Task brief – Your answer should be every line below that includes the word "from".

Dataset –
____
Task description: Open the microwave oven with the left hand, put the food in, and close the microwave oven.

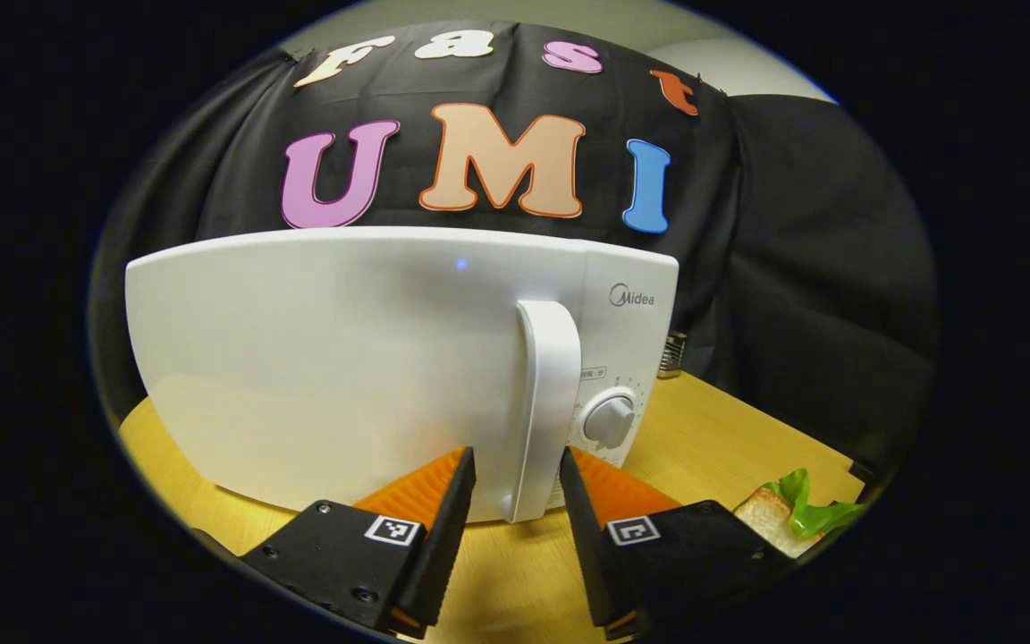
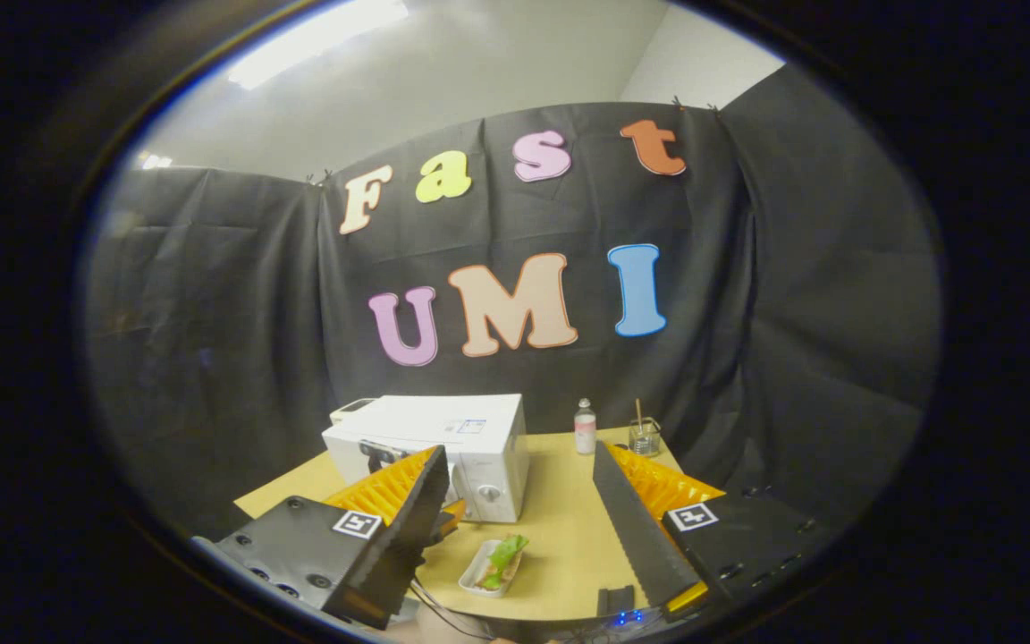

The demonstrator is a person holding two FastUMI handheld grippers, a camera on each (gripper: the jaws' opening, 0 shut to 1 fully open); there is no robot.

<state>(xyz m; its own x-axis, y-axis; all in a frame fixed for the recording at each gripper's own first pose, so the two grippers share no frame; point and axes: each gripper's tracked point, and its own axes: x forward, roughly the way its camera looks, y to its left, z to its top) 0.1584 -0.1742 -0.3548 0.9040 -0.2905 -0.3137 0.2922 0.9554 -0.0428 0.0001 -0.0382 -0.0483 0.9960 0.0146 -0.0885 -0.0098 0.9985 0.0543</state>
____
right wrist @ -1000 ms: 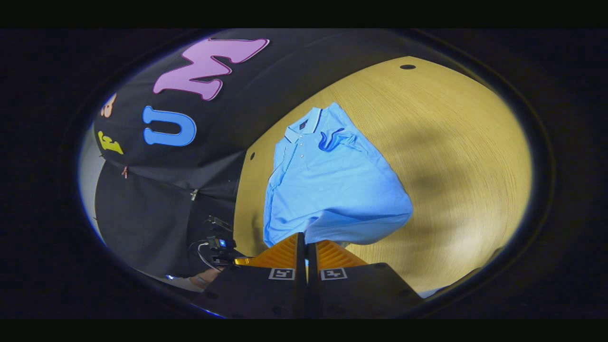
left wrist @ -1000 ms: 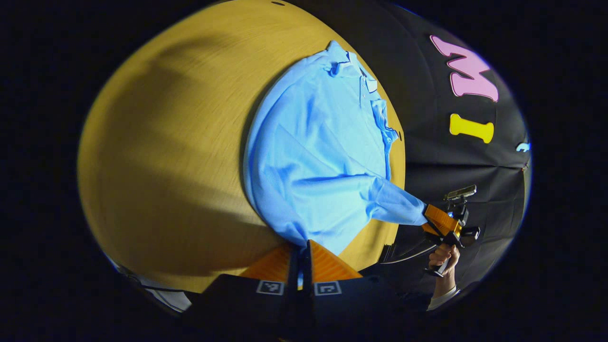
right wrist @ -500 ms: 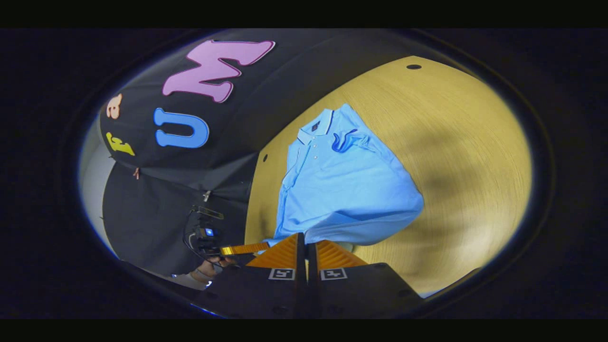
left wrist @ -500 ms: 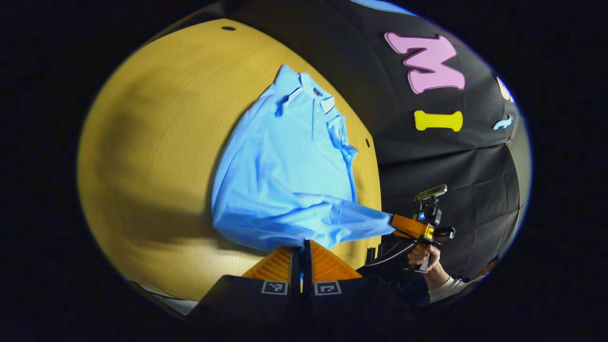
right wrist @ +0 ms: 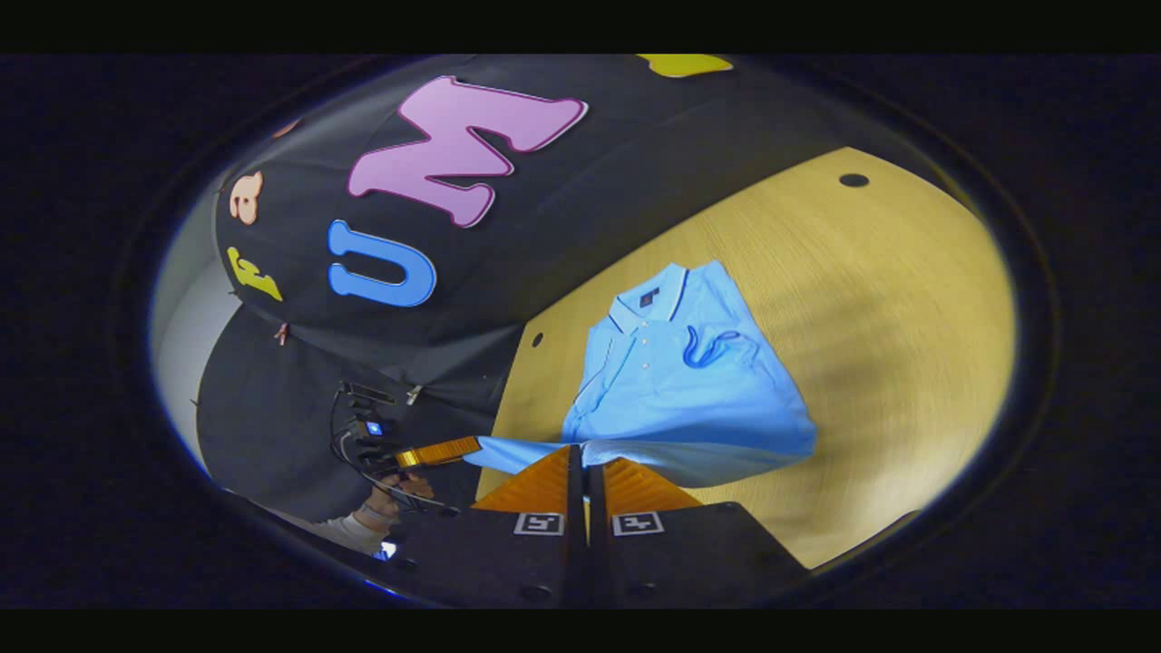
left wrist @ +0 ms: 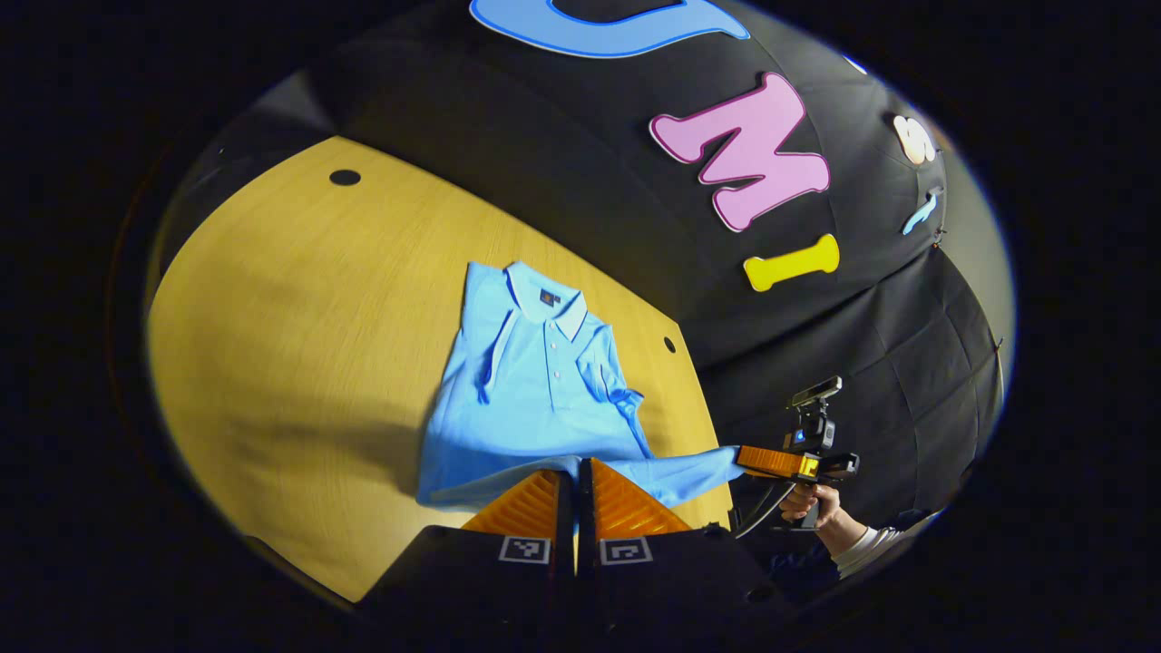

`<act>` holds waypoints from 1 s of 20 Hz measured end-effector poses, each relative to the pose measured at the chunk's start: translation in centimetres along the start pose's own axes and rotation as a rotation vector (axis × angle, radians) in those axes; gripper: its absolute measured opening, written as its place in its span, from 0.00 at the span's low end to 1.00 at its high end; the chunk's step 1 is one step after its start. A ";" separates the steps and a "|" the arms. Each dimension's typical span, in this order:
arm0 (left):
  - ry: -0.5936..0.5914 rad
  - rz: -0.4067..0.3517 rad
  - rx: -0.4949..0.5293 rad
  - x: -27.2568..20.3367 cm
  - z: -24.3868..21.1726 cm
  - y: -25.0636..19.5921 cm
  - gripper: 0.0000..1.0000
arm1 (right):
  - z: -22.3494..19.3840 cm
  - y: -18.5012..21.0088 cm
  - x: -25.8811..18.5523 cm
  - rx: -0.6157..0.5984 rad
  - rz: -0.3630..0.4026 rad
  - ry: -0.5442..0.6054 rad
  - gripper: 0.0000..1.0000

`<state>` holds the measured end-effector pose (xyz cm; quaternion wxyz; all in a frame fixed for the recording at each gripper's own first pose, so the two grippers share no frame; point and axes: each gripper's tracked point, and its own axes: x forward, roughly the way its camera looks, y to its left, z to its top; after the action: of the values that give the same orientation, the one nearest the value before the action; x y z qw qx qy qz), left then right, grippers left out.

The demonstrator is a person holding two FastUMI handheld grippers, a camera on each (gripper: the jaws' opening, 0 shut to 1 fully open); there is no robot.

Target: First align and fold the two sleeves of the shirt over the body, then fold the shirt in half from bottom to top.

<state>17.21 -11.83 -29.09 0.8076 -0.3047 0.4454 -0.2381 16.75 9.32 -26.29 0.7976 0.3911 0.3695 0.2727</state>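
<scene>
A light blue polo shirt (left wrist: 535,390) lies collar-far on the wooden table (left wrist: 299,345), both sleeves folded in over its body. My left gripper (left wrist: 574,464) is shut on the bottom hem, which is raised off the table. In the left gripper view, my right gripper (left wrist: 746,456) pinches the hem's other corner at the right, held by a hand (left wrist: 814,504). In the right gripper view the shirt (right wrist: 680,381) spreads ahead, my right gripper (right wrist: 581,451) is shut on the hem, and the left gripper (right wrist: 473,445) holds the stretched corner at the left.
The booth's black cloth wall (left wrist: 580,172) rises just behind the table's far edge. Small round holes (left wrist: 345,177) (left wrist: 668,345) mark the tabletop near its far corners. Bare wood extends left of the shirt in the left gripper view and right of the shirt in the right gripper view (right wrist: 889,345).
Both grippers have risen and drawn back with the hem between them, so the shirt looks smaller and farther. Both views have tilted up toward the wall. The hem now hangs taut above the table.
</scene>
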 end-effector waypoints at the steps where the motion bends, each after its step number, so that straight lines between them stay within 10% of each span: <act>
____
Result –
`<act>` holds waypoints from 1 s of 20 Hz measured end-effector poses, each relative to the pose measured at the chunk's start: translation in centimetres along the start pose's own axes and rotation as a rotation vector (axis × angle, radians) in those axes; gripper: its absolute measured opening, written as its place in its span, from 0.00 at the span's low end to 1.00 at its high end; the chunk's step 1 is one step after its start. A ";" separates the steps and a "|" the arms. Each dimension's typical span, in this order:
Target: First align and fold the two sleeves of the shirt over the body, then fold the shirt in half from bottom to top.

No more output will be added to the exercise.